2023年6月に導入された新しい観光スローガン「Love the Philippines」も順風ではありませんでした。11年間親しまれた「It’s More Fun in the Philippines」を置き換える形で導入されましたが、プロモーション動画にインドネシアやスイス、UAEなど他国の風景のストック映像が使用されていたことが発覚し、大きな批判を浴びました。このブランディングの混乱も、フラスコ観光相への信頼低下の一因となっています。

注意点・展望

今回の騒動は、単なる大臣個人の露出問題にとどまらず、フィリピン観光政策の根本的な課題を浮き彫りにしています。2026年度に予算が大幅に回復する見通しであることは明るい材料ですが、予算の効果的な活用とブランド戦略の再構築が急務です。
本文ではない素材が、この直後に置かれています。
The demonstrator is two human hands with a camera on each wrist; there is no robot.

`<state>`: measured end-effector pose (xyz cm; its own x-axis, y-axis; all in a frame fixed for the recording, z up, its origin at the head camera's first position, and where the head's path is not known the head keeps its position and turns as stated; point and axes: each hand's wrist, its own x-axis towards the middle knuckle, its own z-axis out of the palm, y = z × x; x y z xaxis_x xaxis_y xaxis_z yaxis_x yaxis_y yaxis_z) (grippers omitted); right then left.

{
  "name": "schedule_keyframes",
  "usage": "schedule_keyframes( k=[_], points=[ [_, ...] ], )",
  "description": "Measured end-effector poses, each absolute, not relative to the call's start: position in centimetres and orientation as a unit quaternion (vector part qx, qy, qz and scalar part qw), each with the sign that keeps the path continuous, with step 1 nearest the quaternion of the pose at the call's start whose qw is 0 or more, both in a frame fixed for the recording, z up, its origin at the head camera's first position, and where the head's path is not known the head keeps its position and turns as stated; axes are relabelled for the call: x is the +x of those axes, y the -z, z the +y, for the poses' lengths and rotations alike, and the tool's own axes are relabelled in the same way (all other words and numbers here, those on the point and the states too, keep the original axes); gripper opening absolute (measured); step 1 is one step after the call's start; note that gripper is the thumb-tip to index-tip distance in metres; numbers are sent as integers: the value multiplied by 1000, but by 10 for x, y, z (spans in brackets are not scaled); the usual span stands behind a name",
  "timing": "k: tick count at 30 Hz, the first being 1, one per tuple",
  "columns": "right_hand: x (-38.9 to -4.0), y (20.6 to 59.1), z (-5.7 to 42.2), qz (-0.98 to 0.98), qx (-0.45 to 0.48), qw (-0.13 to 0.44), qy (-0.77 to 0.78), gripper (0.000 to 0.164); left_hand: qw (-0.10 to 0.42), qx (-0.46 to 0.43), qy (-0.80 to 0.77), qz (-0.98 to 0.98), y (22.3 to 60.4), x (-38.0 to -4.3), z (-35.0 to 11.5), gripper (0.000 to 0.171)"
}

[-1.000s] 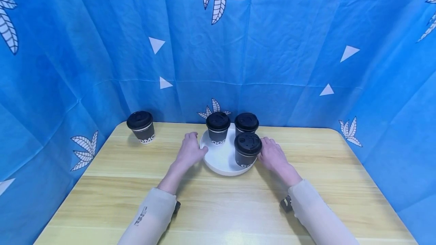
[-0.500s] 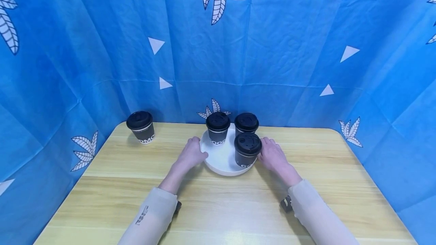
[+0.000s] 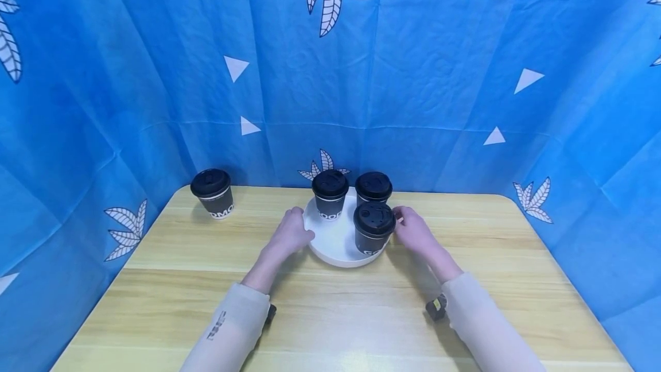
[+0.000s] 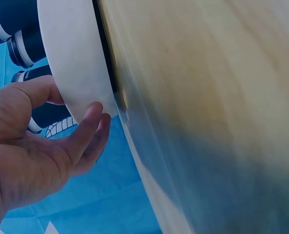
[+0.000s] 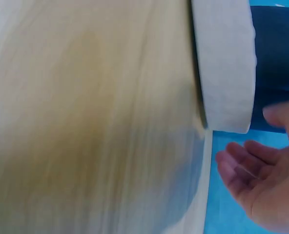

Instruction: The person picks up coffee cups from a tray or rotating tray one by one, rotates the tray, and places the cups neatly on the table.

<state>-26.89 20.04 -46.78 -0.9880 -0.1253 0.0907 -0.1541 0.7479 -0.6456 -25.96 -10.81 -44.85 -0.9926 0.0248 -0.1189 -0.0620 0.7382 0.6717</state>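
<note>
A round white tray with a raised rim sits on the table, bearing three lidded dark paper coffee cups: one cup at back left, another cup at back right and a front cup near the right rim. My left hand grips the tray's left side; in the left wrist view the thumb hooks over the rim and the fingertips press the outer wall. Beside the front cup, at the tray's right side, is my right hand. The right wrist view shows its fingers loosely bent, apart from the tray wall.
Apart from the tray, a fourth lidded coffee cup stands at the table's back left corner. Behind the wooden table hangs a blue cloth with leaf and triangle prints, close to the back edge.
My left hand's fingers have closed onto the tray's left wall. My right hand has just come slightly away from the tray's right side, its fingers loosening. Tray and cups hold their places.
</note>
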Motion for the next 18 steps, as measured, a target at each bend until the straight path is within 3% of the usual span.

フラスコ氏が自身の画像撤去を命じたことで、この問題自体は一応の収束を見せていますが、フィリピンがASEAN域内での観光競争力を取り戻すためには、インフラ整備、安全対策、デジタルマーケティング戦略の強化など、より本質的な取り組みが求められます。2028年の国政選挙を控え、観光政策が政治的な議論の対象となりやすい時期であることにも注意が必要です。

まとめ

フラスコ観光相の「自己宣伝」騒動は、フィリピン観光業界が抱える多層的な問題を象徴する出来事です。予算削減、ASEAN諸国との競争激化、ブランド戦略の失敗という構造的課題が重なる中で、国民の不満が観光相個人への批判として表面化しました。フラスコ氏は写真撤去という迅速な対応を見せましたが、フィリピン観光の真の課題は、美しい島々やビーチの魅力を世界に効果的に発信する戦略をいかに再構築するかにあります。2026年度の予算回復を追い風に、実質的な観光振興策の実行が注目されます。